» The problem: Return all of the data verbatim, dropping any picture.

┄┄┄┄┄┄┄┄┄┄┄┄┄┄┄┄┄┄┄┄

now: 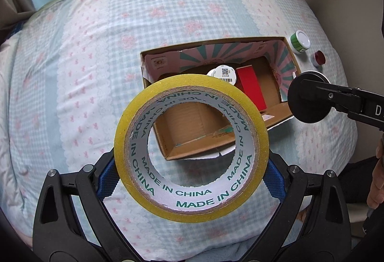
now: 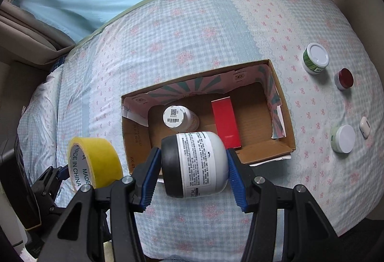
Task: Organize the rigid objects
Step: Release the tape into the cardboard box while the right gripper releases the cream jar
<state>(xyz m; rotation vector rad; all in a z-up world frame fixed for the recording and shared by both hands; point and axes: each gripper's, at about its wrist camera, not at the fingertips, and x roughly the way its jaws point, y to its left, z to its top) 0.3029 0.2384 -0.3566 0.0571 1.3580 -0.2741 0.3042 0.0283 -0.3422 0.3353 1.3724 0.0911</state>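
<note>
I am clamping a yellow tape roll point(image 1: 191, 148) in my left gripper point(image 1: 191, 180), its blue pads pressing both sides, with the roll standing on edge above the bedspread point(image 1: 72, 70). My right gripper point(image 2: 194, 163) is squeezing a white jar with a black lid point(image 2: 194, 163) lying sideways, just short of the cardboard box's point(image 2: 284, 118) near rim at 12 o'clock. Inside the box a white bottle with a barcode cap point(image 2: 178, 118) is sitting left and a red carton point(image 2: 225, 120) is lying mid-floor, leaving bare floor toward the right wall. Only the right wrist view is showing a white-lidded tub point(image 2: 343, 138) and a white earbud case point(image 2: 364, 127) at 2 o'clock. Farther out, both views are showing a green jar with a white lid point(image 2: 315, 58) and a small red-lidded jar point(image 2: 344, 78), well apart from the box.
</note>
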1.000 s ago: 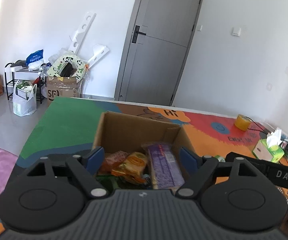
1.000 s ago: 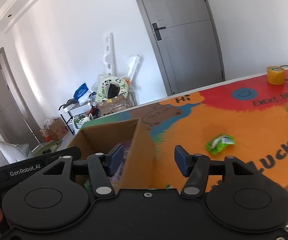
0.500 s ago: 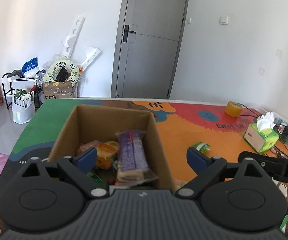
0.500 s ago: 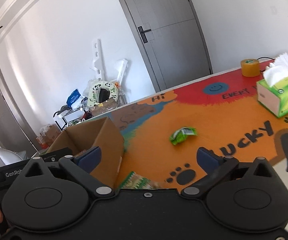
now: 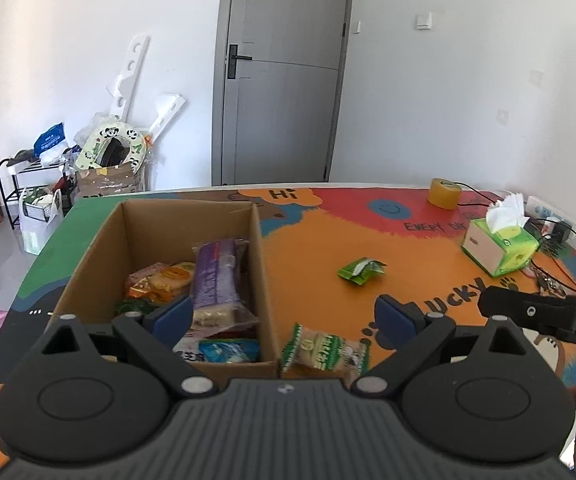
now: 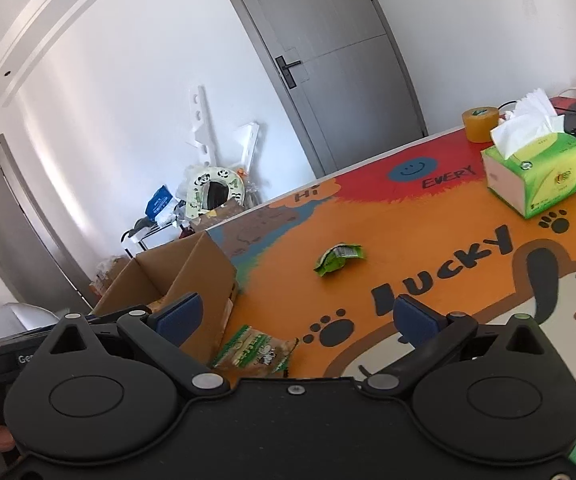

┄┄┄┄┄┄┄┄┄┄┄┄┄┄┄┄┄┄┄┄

» Answer section:
now: 
now: 
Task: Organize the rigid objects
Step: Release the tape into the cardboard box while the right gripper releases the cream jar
<state>(xyz m; rotation vector rad; all in a z-up world frame fixed for the recording and shared by both hands; point and axes: each gripper's, at about its wrist camera, not at the fingertips, and x roughly the way its jaws point, y to its left, z to its top) 0.3029 0.2384 -0.3566 0.0571 1.3580 -0.2741 0.3042 0.0283 -0.3422 0.3353 1.3724 0.0911</state>
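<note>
I am clamping a yellow tape roll point(image 1: 191, 148) in my left gripper point(image 1: 191, 180), its blue pads pressing both sides, with the roll standing on edge above the bedspread point(image 1: 72, 70). My right gripper point(image 2: 194, 163) is squeezing a white jar with a black lid point(image 2: 194, 163) lying sideways, just short of the cardboard box's point(image 2: 284, 118) near rim at 12 o'clock. Inside the box a white bottle with a barcode cap point(image 2: 178, 118) is sitting left and a red carton point(image 2: 225, 120) is lying mid-floor, leaving bare floor toward the right wall. Only the right wrist view is showing a white-lidded tub point(image 2: 343, 138) and a white earbud case point(image 2: 364, 127) at 2 o'clock. Farther out, both views are showing a green jar with a white lid point(image 2: 315, 58) and a small red-lidded jar point(image 2: 344, 78), well apart from the box.
</note>
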1.000 s ago: 
1.000 s ago: 
0.500 s ago: 
0.500 s ago: 
now: 
now: 

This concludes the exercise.